Gejala dan manifestasi klinis

Pada tahap awal, sampai gagal jantung parah (gangguan jantung dan suplai darah ke organ dan jaringan) telah bergabung, hipertrofi tidak bergejala, tanpa mempengaruhi kualitas hidup..

Seiring waktu, tanda-tanda kemacetan paru mulai muncul - sesak napas, batuk dan kesemutan di jantung, kelelahan dengan aktivitas sedang.

Di masa depan, jika proses berlanjut, perubahan lain pada otot jantung bergabung dengan hipertrofi ventrikel kanan (dilatasi ventrikel, kor pulmonal, gangguan suplai darah, ritme dan fungsi jantung), tanda-tanda khas gagal kardiovaskular muncul - sesak napas dengan sedikit aktivitas fisik dan saat istirahat, penurunan kapasitas kerja untuk menyelesaikan disabilitas.

Gejala yang menyertai hipertrofi atrium kananJika patologi berkembang, mereka dapat bergabung
KelelahanPergelangan kaki bengkak
Kesemutan, nyeri ringan di daerah jantungGangguan ritme (perasaan memudar, gangguan)
Sesak napas berhubungan dengan olahraga sedangHemoptisis
Batuk tidak produktif di malam hariNyeri di hipokondrium kanan (karena kemacetan di hati)
Kulit pucat atau sianosisCairan tergenang di perut (asites)
Tanda-tanda stasis vena (pembuluh vena berubah bentuk dan melebar)

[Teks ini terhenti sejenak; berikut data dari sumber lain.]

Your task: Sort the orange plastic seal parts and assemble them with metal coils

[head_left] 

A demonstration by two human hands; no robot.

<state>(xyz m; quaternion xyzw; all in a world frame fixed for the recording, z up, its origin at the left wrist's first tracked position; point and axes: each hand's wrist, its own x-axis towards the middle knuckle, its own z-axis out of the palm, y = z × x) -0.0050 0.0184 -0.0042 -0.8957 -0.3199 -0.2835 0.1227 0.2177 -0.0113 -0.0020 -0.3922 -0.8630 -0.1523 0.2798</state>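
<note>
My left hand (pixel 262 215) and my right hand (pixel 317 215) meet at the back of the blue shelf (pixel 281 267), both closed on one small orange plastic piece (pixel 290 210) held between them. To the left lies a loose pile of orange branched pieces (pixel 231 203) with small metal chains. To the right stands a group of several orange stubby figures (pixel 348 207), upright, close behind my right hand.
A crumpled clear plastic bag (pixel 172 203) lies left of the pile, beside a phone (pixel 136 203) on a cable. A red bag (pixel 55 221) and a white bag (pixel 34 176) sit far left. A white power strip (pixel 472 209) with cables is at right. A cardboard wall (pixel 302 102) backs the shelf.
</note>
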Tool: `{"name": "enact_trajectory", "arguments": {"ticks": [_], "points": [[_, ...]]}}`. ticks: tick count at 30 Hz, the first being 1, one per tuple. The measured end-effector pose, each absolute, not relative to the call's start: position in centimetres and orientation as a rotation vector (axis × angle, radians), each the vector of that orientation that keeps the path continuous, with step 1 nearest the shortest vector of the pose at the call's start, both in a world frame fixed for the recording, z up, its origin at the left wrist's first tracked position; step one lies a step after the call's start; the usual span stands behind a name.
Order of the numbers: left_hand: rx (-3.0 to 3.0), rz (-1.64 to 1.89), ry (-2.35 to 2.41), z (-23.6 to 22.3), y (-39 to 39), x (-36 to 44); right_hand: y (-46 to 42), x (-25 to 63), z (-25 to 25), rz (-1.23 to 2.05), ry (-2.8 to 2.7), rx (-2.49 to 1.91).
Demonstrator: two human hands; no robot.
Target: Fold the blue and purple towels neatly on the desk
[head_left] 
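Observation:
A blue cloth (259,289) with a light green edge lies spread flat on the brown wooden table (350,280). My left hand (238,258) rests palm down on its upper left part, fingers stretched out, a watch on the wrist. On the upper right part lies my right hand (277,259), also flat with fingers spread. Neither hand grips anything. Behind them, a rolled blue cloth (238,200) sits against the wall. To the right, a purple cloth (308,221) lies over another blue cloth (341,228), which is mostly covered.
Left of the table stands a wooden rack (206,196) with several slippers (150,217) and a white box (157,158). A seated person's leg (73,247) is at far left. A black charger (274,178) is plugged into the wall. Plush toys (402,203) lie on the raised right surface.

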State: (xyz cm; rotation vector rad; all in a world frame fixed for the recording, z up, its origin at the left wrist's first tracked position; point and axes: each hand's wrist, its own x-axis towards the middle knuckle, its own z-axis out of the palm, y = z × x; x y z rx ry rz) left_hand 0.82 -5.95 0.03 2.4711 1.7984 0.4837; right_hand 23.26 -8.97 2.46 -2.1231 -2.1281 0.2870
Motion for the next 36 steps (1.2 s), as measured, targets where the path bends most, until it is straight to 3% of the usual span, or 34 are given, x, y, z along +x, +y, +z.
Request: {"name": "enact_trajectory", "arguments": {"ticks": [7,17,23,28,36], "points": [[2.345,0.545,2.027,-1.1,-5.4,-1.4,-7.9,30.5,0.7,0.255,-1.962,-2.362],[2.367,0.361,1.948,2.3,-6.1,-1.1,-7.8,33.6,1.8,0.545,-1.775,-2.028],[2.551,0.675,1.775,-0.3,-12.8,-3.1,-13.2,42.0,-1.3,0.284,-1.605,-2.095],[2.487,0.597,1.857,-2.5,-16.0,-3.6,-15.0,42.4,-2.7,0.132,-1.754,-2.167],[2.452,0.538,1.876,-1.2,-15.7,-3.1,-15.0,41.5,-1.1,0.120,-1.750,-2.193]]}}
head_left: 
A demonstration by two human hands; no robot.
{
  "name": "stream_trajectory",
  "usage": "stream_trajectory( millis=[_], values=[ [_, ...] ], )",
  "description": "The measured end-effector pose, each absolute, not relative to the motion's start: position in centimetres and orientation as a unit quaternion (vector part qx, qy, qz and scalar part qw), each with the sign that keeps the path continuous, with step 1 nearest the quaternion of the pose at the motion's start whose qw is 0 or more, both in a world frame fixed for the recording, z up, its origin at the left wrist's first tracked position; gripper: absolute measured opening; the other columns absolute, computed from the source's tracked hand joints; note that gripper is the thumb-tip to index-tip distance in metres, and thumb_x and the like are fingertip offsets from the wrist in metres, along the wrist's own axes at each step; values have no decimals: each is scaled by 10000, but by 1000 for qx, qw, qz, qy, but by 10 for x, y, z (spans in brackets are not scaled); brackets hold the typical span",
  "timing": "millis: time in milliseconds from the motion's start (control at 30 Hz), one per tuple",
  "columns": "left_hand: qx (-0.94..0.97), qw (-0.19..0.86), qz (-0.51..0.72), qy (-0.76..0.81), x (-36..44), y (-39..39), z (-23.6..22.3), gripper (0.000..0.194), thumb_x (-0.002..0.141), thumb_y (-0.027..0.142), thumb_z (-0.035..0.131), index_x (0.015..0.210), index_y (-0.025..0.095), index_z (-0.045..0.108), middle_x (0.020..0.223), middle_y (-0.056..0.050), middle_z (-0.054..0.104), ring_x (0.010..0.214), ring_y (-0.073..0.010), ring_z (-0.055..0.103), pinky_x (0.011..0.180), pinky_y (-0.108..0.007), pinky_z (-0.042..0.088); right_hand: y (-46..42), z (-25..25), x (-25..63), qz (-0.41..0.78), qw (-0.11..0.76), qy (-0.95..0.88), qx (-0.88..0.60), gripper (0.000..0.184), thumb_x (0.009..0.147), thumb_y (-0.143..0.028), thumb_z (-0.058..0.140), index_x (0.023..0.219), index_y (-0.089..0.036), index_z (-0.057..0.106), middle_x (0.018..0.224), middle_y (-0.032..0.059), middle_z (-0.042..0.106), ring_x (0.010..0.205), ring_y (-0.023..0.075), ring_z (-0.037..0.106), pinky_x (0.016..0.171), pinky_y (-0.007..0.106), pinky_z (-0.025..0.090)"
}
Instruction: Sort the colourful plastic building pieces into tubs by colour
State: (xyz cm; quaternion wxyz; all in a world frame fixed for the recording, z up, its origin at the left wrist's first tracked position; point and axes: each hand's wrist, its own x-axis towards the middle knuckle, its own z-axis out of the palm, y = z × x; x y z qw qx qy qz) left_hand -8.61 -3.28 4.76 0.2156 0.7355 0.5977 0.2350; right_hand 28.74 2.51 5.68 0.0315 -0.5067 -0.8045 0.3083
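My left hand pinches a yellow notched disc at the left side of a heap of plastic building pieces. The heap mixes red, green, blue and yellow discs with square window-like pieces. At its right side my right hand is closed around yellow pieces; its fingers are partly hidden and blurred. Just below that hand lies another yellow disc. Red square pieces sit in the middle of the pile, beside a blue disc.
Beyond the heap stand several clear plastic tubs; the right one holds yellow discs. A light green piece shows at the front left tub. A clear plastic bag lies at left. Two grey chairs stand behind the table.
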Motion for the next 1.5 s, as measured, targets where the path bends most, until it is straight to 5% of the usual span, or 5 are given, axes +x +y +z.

Gejala sering muncul beberapa saat setelah menderita penyakit paru (bronkitis, pneumonia).

Tanda EKG hipertrofi PP

Metode diagnostik informatif untuk menentukan patologi adalah elektrokardiografi, tanda khas hipertrofi atrium kanan pada EKG dimanifestasikan:

  • penajaman dan peningkatan ketinggian gelombang P (dengan demikian, eksitasi atrium dicatat, biasanya gelombang P dangkal dengan apeks bulat);
  • peningkatan amplitudo (lebar gambar di atas kertas) gelombang P (biasanya tidak melebihi 0,2 detik, ditampilkan secara grafis menggunakan sel besar di kertas EKG).

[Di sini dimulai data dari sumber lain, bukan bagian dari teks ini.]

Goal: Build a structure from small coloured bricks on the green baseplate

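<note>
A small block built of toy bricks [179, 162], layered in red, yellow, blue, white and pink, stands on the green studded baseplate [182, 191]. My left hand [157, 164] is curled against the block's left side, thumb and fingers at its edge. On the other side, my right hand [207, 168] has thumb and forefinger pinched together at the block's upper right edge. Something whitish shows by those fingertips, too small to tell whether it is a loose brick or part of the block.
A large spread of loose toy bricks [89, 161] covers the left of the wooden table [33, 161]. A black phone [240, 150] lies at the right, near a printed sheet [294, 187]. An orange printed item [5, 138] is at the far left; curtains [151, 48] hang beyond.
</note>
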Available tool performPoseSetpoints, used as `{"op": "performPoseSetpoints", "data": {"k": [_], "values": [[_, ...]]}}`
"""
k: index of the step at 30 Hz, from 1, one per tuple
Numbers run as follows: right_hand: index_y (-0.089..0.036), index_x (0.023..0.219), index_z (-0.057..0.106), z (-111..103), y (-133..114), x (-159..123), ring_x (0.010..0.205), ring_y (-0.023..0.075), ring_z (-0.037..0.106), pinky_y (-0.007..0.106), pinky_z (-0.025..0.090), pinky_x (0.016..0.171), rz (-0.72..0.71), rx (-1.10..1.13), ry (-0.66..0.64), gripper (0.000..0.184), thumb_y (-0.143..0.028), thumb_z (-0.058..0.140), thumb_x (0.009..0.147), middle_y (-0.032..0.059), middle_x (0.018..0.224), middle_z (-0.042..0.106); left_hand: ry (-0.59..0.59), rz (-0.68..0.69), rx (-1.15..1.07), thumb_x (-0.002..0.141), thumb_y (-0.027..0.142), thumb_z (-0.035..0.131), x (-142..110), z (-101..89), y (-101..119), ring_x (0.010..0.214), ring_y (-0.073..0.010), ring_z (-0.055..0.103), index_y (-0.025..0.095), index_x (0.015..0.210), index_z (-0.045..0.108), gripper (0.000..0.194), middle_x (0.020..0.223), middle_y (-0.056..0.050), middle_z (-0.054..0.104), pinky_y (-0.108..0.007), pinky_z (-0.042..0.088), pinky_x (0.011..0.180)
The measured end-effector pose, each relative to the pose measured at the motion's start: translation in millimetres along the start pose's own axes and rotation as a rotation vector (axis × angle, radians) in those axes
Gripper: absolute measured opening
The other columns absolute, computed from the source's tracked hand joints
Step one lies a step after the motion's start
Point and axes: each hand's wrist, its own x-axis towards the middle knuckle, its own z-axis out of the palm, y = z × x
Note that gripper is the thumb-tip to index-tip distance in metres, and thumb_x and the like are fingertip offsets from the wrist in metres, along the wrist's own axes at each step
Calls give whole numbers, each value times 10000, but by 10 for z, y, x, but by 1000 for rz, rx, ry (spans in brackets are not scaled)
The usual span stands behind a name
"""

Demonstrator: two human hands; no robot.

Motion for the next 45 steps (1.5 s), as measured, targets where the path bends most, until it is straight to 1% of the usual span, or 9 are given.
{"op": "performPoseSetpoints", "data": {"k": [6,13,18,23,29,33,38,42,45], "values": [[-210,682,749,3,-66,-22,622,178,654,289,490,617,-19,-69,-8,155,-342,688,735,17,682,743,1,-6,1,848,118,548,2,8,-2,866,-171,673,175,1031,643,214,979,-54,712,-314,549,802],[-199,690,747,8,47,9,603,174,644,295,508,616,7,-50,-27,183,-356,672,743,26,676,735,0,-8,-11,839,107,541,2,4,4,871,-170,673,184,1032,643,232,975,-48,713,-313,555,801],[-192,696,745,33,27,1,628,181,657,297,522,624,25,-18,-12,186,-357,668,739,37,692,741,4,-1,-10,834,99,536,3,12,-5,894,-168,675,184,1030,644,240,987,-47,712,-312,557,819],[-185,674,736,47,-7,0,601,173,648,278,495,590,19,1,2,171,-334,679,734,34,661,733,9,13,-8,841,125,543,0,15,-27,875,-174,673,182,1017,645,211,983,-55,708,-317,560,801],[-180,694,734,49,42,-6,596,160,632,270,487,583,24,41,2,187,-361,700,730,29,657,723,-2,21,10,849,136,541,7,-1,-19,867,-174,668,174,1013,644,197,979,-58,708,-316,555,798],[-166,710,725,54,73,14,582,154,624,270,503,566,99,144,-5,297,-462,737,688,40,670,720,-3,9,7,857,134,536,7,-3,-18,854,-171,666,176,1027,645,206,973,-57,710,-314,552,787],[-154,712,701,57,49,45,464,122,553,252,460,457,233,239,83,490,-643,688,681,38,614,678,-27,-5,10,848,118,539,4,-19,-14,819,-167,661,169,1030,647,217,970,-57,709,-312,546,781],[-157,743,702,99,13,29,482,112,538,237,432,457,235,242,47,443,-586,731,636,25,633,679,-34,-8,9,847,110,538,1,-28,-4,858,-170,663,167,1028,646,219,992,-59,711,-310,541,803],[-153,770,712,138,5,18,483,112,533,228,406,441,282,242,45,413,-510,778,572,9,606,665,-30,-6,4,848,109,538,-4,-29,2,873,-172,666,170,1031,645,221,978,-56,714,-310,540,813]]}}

Untuk mengonfirmasi data EKG, dokter dapat meresepkan metode diagnostik lain - pemindaian ultrasound dupleks, dengan bantuannya dimungkinkan untuk menilai tingkat hipertrofi dan perubahan lain di jantung (dilatasi ventrikel kanan, peningkatan ukuran keseluruhan).

Diagnostik

Pertemuan utama dengan ahli jantung untuk mengidentifikasi tanda-tanda peningkatan beban pada atrium kanan meliputi metode diagnostik pendahuluan:

  • mempertanyakan pasien untuk menggambarkan riwayat rinci;
  • perkusi - mengetuk di area jantung;
  • palpasi - menekan bagian tubuh tertentu untuk mengidentifikasi kelainan patologis;
  • auskultasi - mendengarkan detak jantung.

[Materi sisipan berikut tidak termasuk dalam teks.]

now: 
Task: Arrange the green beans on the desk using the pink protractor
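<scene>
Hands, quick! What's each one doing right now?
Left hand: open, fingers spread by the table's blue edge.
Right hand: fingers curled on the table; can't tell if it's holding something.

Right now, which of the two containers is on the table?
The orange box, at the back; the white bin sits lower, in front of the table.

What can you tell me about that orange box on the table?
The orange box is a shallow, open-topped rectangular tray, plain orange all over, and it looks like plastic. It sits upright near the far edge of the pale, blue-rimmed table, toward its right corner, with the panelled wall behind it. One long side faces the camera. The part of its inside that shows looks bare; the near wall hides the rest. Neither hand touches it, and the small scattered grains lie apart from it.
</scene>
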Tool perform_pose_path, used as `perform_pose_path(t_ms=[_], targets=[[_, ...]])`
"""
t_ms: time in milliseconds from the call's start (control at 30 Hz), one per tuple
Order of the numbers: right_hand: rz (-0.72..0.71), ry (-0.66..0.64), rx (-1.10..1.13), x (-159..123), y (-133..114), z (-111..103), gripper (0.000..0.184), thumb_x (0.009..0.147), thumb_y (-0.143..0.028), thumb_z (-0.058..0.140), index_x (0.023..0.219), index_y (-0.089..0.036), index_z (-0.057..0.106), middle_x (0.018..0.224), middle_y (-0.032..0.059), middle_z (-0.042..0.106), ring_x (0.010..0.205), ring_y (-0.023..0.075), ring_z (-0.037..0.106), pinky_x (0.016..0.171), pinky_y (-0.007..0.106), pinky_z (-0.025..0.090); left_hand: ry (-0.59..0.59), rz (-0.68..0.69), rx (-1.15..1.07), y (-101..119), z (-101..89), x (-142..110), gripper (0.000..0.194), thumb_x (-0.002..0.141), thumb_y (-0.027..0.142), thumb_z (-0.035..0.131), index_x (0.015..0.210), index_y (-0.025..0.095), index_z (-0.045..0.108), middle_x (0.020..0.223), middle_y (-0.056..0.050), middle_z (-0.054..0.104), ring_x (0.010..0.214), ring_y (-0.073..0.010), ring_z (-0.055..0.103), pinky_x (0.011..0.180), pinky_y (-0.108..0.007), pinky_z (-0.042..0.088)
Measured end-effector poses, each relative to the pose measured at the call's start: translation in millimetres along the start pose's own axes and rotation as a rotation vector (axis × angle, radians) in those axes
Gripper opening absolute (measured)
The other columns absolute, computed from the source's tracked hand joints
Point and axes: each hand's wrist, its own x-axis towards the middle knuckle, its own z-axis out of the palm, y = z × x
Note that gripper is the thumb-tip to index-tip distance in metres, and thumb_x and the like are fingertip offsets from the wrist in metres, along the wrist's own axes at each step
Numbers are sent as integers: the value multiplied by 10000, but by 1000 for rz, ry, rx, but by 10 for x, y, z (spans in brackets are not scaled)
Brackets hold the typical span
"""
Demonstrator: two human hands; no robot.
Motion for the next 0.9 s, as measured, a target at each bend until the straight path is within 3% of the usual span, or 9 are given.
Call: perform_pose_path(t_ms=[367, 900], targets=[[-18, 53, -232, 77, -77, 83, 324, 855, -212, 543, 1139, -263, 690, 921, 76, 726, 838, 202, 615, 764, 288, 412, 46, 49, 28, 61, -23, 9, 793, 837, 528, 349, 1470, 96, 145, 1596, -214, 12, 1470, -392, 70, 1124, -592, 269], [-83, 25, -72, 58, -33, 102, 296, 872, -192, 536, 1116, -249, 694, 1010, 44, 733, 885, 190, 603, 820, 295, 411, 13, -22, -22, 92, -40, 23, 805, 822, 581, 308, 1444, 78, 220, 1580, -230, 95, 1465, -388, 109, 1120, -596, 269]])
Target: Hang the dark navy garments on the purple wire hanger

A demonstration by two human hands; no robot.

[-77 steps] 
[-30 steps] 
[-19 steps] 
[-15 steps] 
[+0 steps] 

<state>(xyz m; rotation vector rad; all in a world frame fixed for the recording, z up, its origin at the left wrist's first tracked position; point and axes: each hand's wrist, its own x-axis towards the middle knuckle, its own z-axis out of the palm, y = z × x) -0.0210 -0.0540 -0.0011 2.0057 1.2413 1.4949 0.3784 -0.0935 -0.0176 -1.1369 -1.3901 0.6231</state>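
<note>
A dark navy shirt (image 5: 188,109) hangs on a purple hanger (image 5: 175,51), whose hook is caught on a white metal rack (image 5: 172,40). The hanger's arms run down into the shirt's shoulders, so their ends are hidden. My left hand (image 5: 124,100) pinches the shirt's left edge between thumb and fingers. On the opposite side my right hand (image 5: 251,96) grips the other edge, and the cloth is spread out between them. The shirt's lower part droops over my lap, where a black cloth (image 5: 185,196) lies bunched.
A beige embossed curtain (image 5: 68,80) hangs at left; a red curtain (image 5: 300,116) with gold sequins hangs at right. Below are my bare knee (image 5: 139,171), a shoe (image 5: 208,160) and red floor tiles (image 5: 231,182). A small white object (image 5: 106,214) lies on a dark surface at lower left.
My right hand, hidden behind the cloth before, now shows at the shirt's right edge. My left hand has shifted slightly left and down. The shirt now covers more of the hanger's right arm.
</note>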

Untuk menegakkan diagnosis yang akurat, studi instrumental ditentukan:

  • ECHO-KG (ekokardiografi) atau USG jantung - pemeriksaan struktur anatomi organ (peningkatan volume atrium, penebalan dinding), serta penentuan jenis cacat.
  • Kontras radiografi dan CT (computed tomography) - identifikasi perubahan batas atrium dan ventrikel di sebelah kanan, memeriksa kondisi jaring arteri.
  • MRI - dilakukan bila sulit untuk mengevaluasi ekokardiografi.
  • Pemindaian dupleks + ultrasonografi Doppler - untuk mendapatkan karakteristik hemodinamik.

Apakah ada pengobatan khusus?

Jawaban tegasnya adalah tidak: patologi perlu diobati, yang mengarah pada perkembangan HSP. Ini mungkin memerlukan pengobatan, dan dalam kasus cacat pada katup jantung, perawatan bedah..

Tetapi terkadang, untuk menormalkan ukuran atrium, cukup dengan menyesuaikan gaya hidup:

  • perbaiki pola makan (khususnya, singkirkan makanan yang mengandung kolesterol), normalisasi berat badan;
  • menetapkan jadwal kerja dan istirahat;
  • tambahkan aktivitas fisik biasa yang sederhana;
  • singkirkan kebiasaan buruk;
  • lebih berada di udara segar;
  • hindari kekacauan emosional jika memungkinkan.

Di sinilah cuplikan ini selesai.